▶ _Problem_: Find the line holding "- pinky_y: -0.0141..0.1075" in the entries below. Give it again exactly, along with every line after it up to and including the line holding "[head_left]".

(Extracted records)
Segment Open

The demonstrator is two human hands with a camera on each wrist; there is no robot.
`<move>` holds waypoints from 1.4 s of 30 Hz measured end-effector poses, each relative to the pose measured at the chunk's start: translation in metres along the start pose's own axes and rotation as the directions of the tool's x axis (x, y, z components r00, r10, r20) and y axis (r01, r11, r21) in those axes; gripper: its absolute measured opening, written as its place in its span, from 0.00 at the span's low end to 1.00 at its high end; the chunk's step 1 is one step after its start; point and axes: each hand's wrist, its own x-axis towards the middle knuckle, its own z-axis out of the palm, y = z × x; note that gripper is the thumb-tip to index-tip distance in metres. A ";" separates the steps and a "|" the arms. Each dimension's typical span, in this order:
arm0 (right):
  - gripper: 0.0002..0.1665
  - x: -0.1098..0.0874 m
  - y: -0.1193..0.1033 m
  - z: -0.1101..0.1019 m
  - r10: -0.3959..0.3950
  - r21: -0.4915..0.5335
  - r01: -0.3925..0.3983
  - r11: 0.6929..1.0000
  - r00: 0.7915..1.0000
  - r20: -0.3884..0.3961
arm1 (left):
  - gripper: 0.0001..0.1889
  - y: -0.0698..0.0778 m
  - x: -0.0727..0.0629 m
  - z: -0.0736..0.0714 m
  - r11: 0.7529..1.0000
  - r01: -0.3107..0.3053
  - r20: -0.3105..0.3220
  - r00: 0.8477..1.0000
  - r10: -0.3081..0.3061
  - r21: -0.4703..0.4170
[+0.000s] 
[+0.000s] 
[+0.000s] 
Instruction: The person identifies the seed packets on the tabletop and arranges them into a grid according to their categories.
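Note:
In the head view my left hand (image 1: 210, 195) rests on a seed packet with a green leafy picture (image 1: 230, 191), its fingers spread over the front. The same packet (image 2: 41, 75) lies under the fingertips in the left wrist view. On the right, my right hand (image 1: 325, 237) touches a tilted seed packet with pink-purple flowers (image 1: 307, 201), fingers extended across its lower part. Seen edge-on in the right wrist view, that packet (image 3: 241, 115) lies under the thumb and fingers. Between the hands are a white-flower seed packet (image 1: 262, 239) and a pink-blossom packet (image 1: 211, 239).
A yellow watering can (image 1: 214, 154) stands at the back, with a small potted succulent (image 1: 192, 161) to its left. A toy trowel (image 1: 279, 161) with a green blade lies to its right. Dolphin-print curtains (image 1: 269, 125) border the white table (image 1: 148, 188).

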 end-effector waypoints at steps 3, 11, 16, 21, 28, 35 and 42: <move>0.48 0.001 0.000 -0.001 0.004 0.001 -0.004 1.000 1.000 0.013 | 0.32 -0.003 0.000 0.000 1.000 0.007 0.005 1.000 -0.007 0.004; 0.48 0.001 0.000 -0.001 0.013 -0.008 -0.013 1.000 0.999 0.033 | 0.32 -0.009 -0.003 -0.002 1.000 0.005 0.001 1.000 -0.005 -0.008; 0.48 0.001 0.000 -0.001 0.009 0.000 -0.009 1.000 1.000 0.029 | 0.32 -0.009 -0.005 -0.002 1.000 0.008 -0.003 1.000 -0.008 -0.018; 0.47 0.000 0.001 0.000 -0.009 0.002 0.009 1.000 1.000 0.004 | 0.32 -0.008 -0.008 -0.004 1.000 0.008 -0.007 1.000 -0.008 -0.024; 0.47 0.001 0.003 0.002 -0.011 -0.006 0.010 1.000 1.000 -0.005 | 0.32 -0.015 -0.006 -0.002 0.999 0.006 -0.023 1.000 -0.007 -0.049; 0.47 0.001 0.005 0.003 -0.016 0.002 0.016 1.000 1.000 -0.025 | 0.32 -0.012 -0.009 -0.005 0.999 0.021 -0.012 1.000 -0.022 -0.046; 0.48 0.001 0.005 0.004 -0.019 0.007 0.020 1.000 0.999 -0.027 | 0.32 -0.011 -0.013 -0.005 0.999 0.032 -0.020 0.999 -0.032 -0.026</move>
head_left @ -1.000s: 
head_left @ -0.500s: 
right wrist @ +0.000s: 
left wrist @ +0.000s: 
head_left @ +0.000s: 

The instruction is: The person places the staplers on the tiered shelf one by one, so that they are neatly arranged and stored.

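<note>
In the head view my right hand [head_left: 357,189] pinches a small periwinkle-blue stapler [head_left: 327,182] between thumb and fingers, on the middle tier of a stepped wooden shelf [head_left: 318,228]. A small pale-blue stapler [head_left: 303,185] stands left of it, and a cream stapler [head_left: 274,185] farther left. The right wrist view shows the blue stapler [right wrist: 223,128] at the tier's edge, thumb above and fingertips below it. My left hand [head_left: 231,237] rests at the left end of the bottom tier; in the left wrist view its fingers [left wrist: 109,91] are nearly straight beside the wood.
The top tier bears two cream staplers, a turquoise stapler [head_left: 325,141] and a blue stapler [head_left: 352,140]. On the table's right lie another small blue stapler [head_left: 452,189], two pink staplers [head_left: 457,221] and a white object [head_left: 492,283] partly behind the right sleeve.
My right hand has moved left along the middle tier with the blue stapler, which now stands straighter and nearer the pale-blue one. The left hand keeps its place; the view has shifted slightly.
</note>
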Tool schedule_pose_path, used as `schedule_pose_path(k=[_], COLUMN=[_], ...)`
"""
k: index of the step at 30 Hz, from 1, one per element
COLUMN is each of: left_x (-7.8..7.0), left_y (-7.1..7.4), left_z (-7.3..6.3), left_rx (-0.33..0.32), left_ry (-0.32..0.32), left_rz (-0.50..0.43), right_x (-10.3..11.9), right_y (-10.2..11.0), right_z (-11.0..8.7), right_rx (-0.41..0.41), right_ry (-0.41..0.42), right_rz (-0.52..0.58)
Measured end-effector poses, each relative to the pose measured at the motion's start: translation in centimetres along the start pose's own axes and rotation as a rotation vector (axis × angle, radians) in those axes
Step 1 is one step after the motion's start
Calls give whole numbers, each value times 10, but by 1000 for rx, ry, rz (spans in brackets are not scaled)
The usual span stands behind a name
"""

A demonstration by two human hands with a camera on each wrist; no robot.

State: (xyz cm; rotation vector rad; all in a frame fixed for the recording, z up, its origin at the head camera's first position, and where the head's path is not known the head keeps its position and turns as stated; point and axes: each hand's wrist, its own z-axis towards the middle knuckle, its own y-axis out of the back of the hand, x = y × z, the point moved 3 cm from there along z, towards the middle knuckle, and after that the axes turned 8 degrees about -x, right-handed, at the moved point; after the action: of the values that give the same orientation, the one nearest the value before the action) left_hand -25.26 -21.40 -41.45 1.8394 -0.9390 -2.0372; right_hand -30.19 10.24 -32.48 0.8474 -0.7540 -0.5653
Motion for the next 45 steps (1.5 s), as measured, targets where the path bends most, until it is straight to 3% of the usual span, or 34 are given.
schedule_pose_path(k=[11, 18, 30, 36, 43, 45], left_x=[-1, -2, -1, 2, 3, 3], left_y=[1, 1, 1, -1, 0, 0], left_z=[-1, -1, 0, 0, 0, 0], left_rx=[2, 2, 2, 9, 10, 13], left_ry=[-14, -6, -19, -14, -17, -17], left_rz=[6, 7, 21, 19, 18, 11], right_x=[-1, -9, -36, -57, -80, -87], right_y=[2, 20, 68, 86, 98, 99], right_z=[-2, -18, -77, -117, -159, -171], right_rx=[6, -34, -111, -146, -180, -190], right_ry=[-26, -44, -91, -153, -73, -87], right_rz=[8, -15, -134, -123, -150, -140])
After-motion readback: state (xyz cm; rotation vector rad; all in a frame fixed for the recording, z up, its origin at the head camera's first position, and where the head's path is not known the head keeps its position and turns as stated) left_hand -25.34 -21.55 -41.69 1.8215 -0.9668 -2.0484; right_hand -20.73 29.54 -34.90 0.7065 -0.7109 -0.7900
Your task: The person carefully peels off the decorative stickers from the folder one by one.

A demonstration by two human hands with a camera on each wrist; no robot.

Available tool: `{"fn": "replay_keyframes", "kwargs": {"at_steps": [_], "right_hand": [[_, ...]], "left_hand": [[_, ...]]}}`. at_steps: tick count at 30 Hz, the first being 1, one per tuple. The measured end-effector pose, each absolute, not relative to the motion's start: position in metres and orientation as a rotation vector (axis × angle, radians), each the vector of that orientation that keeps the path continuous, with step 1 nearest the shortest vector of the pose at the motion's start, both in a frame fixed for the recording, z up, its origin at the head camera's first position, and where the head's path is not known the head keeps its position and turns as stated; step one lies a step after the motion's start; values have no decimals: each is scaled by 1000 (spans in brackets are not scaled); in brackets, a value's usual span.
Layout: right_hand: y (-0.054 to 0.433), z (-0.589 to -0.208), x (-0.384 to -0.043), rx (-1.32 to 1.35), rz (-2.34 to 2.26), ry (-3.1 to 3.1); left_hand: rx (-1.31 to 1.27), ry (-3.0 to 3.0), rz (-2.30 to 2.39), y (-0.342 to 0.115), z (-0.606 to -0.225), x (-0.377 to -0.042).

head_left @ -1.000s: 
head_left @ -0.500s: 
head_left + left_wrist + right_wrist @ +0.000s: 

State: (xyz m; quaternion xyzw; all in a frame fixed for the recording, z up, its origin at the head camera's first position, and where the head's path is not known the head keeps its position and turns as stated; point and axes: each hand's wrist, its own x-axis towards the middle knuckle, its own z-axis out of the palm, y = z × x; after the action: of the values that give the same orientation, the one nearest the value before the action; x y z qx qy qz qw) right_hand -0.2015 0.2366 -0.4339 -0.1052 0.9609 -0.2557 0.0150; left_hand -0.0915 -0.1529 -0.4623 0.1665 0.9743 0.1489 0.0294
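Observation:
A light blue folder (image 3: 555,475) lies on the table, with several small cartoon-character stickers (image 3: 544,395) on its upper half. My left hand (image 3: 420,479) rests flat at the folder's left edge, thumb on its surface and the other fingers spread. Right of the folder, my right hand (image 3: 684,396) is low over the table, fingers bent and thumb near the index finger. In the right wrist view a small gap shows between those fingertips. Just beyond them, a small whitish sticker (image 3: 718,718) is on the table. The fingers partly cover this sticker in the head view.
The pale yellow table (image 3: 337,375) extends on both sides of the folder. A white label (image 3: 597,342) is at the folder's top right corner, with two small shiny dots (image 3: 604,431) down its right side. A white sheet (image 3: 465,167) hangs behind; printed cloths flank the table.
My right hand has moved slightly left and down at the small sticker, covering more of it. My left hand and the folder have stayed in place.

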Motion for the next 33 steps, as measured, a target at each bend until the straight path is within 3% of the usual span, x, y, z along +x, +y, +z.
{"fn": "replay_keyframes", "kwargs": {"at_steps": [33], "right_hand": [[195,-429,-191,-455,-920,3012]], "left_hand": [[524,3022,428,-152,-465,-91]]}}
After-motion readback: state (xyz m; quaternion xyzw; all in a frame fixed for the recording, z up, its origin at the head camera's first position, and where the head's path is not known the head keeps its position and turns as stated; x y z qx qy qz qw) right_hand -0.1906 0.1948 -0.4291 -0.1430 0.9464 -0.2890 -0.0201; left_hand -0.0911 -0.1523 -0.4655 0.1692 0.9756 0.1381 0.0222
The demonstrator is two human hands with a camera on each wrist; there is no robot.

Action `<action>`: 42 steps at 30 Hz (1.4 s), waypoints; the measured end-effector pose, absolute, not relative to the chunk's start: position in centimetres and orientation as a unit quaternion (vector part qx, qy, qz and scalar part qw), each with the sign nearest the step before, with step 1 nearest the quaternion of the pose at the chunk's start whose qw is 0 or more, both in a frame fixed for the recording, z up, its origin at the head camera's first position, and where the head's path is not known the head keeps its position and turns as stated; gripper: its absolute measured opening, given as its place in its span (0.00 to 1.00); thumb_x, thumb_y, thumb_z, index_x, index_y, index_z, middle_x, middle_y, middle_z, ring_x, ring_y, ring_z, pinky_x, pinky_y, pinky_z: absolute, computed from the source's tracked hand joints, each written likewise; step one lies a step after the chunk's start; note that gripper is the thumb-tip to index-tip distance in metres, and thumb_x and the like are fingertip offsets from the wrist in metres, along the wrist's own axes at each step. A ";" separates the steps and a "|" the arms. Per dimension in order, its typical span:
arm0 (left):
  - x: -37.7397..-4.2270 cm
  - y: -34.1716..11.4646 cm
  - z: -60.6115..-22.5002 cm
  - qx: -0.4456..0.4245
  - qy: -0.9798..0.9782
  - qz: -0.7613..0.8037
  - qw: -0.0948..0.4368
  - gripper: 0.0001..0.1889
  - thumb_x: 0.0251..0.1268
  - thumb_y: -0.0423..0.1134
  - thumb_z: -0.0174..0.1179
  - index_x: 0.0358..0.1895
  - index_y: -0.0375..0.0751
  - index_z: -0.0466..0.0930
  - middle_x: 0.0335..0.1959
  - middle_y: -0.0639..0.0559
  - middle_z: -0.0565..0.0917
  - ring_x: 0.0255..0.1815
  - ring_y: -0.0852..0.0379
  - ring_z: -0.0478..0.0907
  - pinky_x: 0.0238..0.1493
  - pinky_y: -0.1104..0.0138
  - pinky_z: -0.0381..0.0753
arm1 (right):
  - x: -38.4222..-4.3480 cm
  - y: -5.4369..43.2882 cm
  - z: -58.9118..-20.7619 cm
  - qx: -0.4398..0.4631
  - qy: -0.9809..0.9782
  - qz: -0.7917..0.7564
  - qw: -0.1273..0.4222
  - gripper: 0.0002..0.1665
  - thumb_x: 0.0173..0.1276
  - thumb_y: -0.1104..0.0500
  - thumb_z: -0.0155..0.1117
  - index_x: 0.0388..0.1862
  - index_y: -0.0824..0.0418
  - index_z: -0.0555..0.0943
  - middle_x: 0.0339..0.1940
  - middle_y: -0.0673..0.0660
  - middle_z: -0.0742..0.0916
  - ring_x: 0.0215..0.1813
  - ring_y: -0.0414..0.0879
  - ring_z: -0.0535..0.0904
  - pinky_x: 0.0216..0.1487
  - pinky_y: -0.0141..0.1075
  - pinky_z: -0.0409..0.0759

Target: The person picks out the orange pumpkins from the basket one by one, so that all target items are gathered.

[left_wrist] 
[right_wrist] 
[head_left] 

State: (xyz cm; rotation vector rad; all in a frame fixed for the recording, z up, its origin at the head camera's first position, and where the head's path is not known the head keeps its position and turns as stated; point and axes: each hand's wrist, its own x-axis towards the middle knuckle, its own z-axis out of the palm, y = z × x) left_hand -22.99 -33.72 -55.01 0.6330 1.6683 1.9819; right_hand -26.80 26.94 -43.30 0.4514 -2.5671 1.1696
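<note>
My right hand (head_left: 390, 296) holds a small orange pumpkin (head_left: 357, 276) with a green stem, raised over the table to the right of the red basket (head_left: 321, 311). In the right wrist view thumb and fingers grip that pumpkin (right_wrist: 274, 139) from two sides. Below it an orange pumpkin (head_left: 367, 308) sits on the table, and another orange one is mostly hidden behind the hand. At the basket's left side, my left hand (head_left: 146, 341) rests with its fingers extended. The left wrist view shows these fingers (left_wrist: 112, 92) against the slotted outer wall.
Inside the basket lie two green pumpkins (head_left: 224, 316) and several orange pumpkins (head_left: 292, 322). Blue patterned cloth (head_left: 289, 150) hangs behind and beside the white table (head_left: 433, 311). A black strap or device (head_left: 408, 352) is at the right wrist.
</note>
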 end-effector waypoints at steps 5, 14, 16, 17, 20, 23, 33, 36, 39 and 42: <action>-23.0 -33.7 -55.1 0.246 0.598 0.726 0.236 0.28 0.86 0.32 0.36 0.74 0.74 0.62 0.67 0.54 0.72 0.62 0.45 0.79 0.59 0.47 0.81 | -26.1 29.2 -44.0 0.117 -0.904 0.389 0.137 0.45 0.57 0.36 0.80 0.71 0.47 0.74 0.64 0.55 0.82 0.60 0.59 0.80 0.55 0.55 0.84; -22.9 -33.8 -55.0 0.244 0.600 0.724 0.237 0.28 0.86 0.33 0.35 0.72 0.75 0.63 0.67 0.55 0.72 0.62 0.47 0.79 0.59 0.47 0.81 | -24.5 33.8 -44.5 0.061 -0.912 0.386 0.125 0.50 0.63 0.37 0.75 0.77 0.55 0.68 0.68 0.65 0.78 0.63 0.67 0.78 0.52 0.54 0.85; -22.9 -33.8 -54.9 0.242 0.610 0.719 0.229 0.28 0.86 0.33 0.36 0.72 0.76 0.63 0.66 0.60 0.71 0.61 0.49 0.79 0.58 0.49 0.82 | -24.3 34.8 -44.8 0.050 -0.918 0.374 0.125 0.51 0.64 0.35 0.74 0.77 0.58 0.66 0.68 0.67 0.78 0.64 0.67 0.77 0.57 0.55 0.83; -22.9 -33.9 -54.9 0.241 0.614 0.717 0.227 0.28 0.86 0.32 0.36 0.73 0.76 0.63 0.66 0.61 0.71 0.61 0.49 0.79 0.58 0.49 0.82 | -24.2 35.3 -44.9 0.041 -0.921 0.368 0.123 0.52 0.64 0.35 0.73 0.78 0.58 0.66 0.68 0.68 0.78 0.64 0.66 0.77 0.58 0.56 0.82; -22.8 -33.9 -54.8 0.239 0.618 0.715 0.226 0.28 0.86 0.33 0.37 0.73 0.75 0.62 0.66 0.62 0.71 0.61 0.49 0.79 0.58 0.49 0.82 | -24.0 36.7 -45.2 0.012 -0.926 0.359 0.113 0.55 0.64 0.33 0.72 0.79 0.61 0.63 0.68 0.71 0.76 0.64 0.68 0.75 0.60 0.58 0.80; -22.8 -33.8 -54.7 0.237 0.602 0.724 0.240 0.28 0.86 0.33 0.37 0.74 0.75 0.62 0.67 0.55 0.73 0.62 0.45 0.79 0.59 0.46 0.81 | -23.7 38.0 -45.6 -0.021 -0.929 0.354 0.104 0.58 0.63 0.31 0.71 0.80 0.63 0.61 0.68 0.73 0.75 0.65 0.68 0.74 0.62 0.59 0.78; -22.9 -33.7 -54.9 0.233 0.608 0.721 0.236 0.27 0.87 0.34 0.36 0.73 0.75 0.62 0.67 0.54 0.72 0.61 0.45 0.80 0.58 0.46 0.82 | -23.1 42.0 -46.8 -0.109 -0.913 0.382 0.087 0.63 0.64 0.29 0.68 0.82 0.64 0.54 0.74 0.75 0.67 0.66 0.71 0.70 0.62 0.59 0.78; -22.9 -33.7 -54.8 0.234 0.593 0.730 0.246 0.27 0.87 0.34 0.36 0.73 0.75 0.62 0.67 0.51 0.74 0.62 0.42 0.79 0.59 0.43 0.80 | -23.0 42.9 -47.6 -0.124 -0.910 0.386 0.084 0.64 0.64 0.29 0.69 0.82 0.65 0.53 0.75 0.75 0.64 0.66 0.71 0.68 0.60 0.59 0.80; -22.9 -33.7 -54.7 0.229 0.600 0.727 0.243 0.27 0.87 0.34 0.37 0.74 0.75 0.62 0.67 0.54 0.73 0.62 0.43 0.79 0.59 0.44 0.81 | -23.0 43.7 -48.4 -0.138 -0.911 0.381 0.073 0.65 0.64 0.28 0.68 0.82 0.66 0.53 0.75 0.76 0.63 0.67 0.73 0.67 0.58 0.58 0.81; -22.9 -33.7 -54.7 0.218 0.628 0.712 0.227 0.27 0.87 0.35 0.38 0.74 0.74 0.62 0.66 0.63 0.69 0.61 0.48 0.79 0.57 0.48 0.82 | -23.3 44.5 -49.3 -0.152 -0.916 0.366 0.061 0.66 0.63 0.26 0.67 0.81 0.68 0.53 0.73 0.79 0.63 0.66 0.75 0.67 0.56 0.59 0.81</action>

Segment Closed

▶ _Exercise solution_:
  - pinky_y: -0.0141..0.1075
  - pinky_z: -0.0409..0.0759

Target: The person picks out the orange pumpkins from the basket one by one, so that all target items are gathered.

[left_wrist] 
[right_wrist] 
[head_left] 

This output contains the full answer.